Anthropic themselves said that the codebase was effectively bricked and that their agents could not salvage it.

binary0010 2 hours ago | parent | prev [-]

Not really.

I can make a c compiler in a couple weeks just by looking up open source libraries and copying them.

I can't make any software that people will pay me money to use without taking months/years of development, research, expiramentation and iteration.

Just because the original people who invented compilers had to be genius, doesn't mean anyone has to spend much time or thought in copying that work now.

2 hours ago | parent [-]
[deleted]
juanre an hour ago | parent | prev | next [-]

I completely agree. It's more than 40 years since I wrote my first program, and I've never seen software that was first specified and then written and all was good.

The most difficult part of any non-trivial engineering is understanding the problem, and the first versions of a piece of software are how you reach that understanding.

That's why I do not think that AI-powered "software factories" will ever work. It's waterfall development all over again. An architect writing UML diagrams and handing them off to the team of programmers to do the essentially mundane task of implementing... the wrong thing.

AI is, however, very good at helping you go fast from the wrong first version to the less wrong second one. But you need to remember that your main task is to understand the problem that you are trying to solve.

Cthulhu_ 2 hours ago | parent | prev | next [-]

I'm seeing decision-makers / people who write requirements starting to use AI as well in my day to day. As before, my job is to read, understand and test those requirements against the real world as I understand it. But same with code. Software engineering for the past (at least) 20 years has had a core focus of "don't trust anyone", this hasn't changed and this takes a lot of time and effort still.

Terr_ 2 hours ago | parent [-]

The problem is that instead of trying to figure out what they really want/need, now we're trying to figure out what they really wanted or needed before it got obfuscated by the babble-machine.

harrall 2 hours ago | parent | prev | next [-]

Trying to figure out the best way to solve vague requirements is why I got into engineering.

If I got detailed specs, I’d just be a coding robot.

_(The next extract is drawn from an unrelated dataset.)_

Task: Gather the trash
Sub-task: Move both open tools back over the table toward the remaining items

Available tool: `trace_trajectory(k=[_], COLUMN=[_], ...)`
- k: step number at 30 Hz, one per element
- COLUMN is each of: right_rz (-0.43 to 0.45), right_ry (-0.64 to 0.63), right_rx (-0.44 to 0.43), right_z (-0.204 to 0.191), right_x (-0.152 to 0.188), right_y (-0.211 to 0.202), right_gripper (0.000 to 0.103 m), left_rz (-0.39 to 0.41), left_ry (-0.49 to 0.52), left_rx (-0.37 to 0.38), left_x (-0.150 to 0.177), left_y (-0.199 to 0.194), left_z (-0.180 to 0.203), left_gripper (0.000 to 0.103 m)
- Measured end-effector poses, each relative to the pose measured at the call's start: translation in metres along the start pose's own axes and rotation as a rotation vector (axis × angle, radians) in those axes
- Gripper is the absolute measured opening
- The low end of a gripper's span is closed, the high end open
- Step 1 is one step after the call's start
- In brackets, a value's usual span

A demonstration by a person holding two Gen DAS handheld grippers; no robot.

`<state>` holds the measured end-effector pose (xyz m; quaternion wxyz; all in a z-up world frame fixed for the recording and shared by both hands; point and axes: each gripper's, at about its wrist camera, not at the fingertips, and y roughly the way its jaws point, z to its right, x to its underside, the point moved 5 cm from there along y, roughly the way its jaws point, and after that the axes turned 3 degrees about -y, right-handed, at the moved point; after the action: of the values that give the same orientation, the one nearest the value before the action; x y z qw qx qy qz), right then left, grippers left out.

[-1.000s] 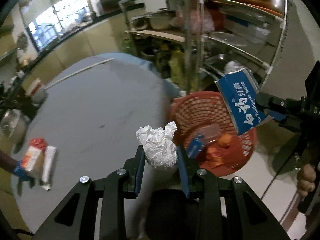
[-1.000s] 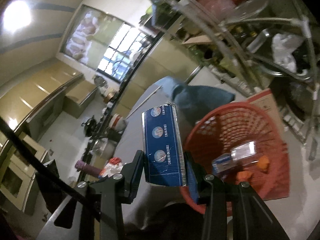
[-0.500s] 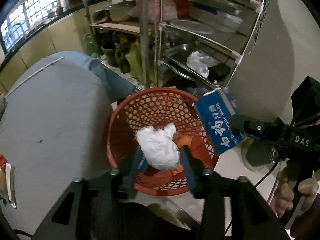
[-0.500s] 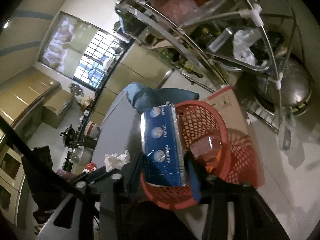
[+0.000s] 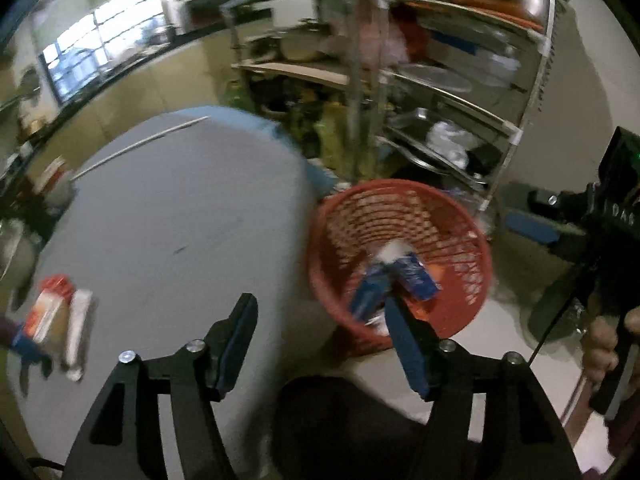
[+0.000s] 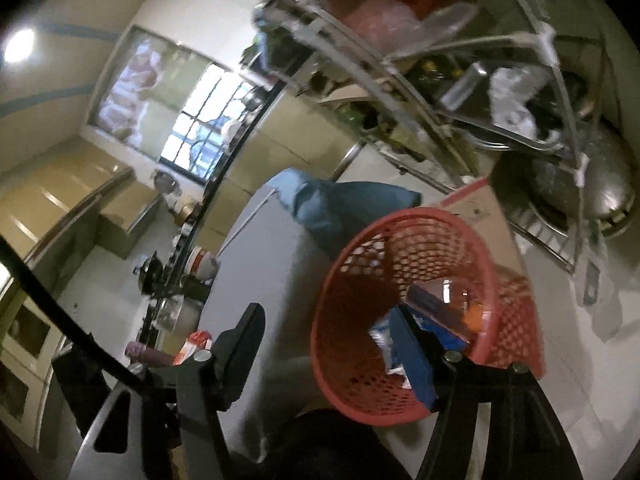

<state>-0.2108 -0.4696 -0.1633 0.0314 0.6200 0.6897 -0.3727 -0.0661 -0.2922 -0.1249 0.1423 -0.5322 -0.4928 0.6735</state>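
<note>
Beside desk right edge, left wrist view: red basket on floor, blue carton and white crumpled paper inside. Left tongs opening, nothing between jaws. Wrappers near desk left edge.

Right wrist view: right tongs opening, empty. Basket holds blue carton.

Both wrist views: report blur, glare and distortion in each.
Left wrist view: motion blur smears the metal rack and red basket; the left claw stays sharp, straight lines bow. Right wrist view: the ceiling lamp glares, the window is overexposed, the rack is streaked, the right claw is crisp.
</note>
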Motion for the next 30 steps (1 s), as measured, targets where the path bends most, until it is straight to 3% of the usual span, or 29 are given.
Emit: trace_trajectory(k=[10, 18, 23, 30], right_rz=[-0.161, -0.358, -0.442, -0.564], right_ry=[-0.159, -0.279, -0.325, -0.293], right_rx=[-0.096, -0.171, -0.204, -0.224], right_z=[-0.098, -0.174, -0.218, -0.289], right_x=[0.034, 0.099, 0.121, 0.133], right_y=[0.067, 0.133, 0.168, 0.243], right_gripper=[0.069, 0.069, 0.069, 0.069], left_rz=[0.033, 0.037, 0.034, 0.068], left_ry=[-0.304, -0.5, -0.595, -0.661], left_rx=[-0.2, -0.381, -0.43, -0.489], left_x=[0.076, 0.139, 0.162, 0.165], left_y=[-0.048, -0.075, -0.082, -0.097], left_z=[-0.147, -0.244, -0.287, -0.346], left_gripper=[0.069, 0.069, 0.07, 0.07])
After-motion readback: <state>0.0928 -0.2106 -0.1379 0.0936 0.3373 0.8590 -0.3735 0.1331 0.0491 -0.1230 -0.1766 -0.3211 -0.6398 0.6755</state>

I push that work off onto juniors.

mmcnl an hour ago | parent | prev | next [-]

This is true, but funny thing is: it was also true before AI.

stingraycharles 2 hours ago | parent | prev | next [-]

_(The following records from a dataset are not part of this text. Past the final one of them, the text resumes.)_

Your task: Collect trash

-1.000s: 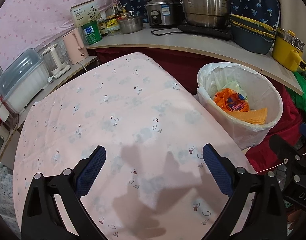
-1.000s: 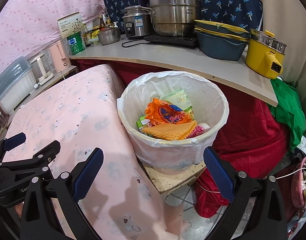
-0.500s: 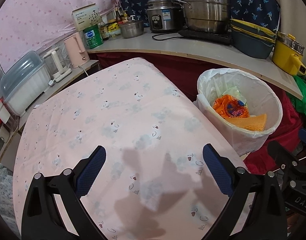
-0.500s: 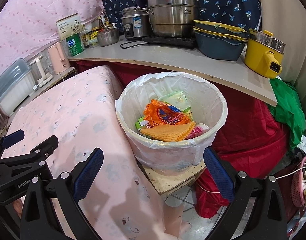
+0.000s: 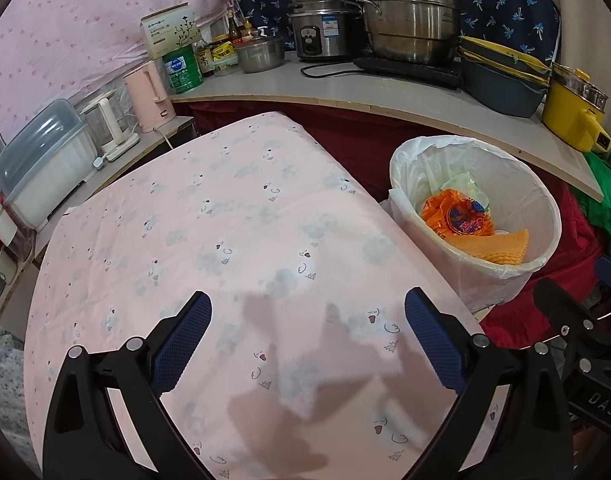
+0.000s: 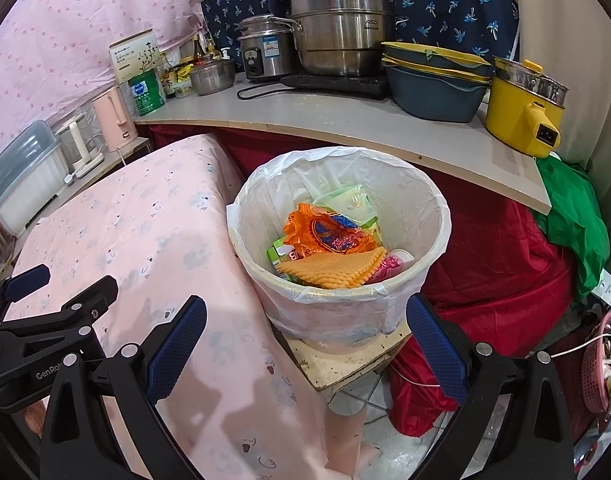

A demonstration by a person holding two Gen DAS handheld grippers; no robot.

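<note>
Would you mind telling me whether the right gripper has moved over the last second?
Yes, slightly. In its own view the trash bin has slid a little lower and the counter shows more, so the right gripper has drawn back or tilted up a bit, open and empty.

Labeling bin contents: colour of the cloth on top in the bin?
Orange, waffle-textured cloth; clearest in the right wrist view.

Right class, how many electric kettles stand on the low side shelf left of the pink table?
2: a pink kettle nearer the counter, and a white-and-clear kettle just left of it, beside the storage box. More could be hidden out of view.
</note>
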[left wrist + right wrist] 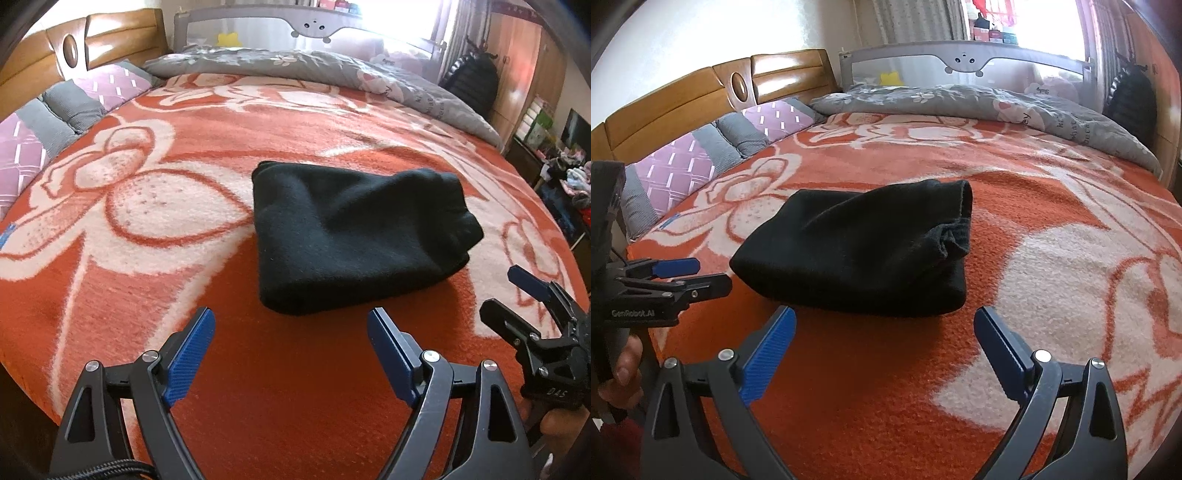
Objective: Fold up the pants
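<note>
Left of the scene, a wooden headboard [683,96] backs a row of purple-and-grey pillows [683,166] lying along the bed's edge. An orange blanket [295,387] with a pale flower pattern covers the bed.

The left gripper [291,350] hovers just above the blanket, near edge of the bed, with its jaws wide apart and nothing between the blue pads [190,358]. In the right wrist view the same gripper [698,275] shows side-on at the left margin, held by a hand [624,365].

At the middle of the blanket lie the pants [351,236], black and folded into a compact bundle; the folded edge faces the grippers and the loose, bunched ends [955,236] lie on its right side. The pants rest just beyond both grippers' fingertips, touching neither.

The right gripper [884,347] is likewise spread wide and empty, its pads clear of the cloth. In the left wrist view it [513,291] enters at the right margin.

Behind the pants, a grey flowered quilt [314,66] lies heaped along the far side of the bed, before a grey bed rail [967,62]. At far right stand a black bag [472,81] and a wooden wardrobe [524,66].
</note>
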`<action>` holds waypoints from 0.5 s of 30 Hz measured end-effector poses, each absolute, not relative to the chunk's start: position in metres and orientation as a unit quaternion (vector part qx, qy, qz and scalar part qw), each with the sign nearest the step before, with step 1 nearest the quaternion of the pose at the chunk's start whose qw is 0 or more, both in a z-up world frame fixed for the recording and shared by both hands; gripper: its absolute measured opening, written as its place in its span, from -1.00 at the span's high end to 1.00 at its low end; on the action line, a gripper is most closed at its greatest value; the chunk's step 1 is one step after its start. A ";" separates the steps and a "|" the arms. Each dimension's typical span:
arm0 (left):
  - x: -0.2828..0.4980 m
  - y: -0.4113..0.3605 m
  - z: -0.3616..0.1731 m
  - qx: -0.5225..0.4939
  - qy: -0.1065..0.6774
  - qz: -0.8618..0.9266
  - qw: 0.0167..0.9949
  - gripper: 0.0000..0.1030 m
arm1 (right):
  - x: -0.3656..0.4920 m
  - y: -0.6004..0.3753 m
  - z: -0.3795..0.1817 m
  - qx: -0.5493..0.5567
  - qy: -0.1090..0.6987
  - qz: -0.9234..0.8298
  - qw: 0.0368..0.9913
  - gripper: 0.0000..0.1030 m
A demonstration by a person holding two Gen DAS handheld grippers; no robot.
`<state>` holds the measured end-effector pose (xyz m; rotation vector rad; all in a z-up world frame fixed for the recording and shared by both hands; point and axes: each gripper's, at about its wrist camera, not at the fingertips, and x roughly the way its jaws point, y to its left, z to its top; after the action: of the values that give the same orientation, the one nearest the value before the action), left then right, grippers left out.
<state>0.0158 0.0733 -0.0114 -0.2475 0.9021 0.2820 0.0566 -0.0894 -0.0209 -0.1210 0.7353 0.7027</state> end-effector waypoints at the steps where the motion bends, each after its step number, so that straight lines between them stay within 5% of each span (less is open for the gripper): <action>1: 0.016 0.075 -0.012 -0.119 0.433 0.138 0.883 -0.65 | 0.057 -0.090 -0.021 -0.055 0.350 0.336 0.873 -0.89; 15: 0.028 0.074 -0.022 -0.091 0.441 0.146 0.881 -0.65 | 0.067 -0.080 -0.028 -0.055 0.348 0.342 0.871 -0.89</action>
<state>0.0276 0.0739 -0.0219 -0.1894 0.9187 0.3050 0.0669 -0.0798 -0.0276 -0.1148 0.7265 0.7144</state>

Yeah I agree, such a fundamental aspect of software engineering is translating ambiguous “asks” into specific requirements. We now have a tool to convert those requirements directly into code.

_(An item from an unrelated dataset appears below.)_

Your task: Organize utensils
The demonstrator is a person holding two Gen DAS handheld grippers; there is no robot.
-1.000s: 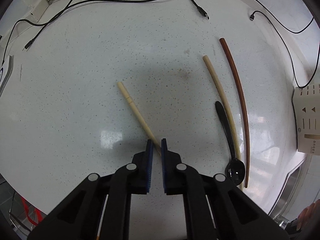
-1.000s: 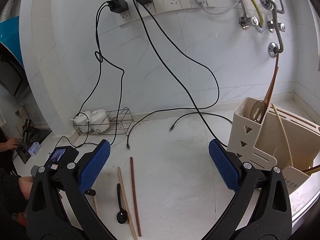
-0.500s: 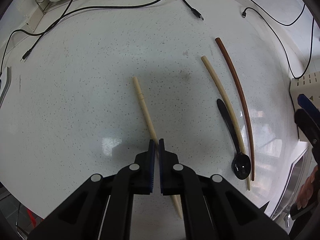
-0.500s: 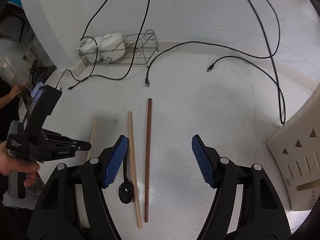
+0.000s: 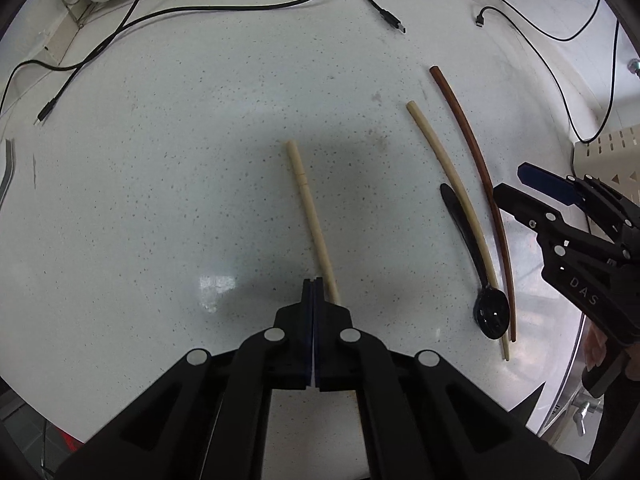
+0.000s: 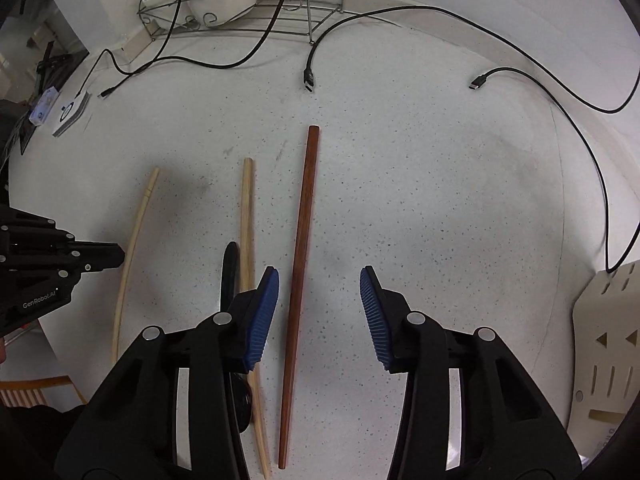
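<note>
On the white speckled counter lie a pale chopstick [image 5: 310,216], a second pale chopstick [image 5: 452,196], a dark red-brown chopstick [image 5: 476,172] and a black spoon [image 5: 476,264]. My left gripper [image 5: 313,284] is shut and empty; the first pale chopstick lies just to its right, passing under the right finger. My right gripper [image 6: 318,280] is open above the counter, and the red-brown chopstick [image 6: 300,276] lies between its fingers. The second pale chopstick [image 6: 248,240] and the spoon [image 6: 230,268] lie by its left finger.
A beige utensil holder [image 6: 604,344] stands at the right. Black cables [image 6: 308,76] with loose plugs cross the back of the counter. A wire rack [image 6: 248,16] with white bowls stands at the back. A sink edge [image 5: 560,408] is at the right.
My left gripper has closed fully, and the pale chopstick now lies to its right. My right gripper has tilted down and moved over the red-brown chopstick, narrowing its opening.
</note>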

And yes, architecture and how to actually implement the designs are also part of the requirements.

The code is just the implementation, the actual problem that needs solving is one abstraction level higher.

gedy an hour ago | parent | prev | next [-]

> Trying to figure out what a vague, title only, feature request actually means.

> My take is that to accelerate processes we should reduce coordination overhead and empower individuals and teams to make decisions and execute on them.

This is funny because it's exactly what the agile/scrum training taught me 20 years ago.

ModernMech 2 hours ago | parent | prev [-]

It's UML and outsourcing all over again: If only we can write the perfect UML diagrams representing the ideal class hierarchy, we can just put that in an email, send it to India, then we'll get back exactly the program we wanted, no mistakes!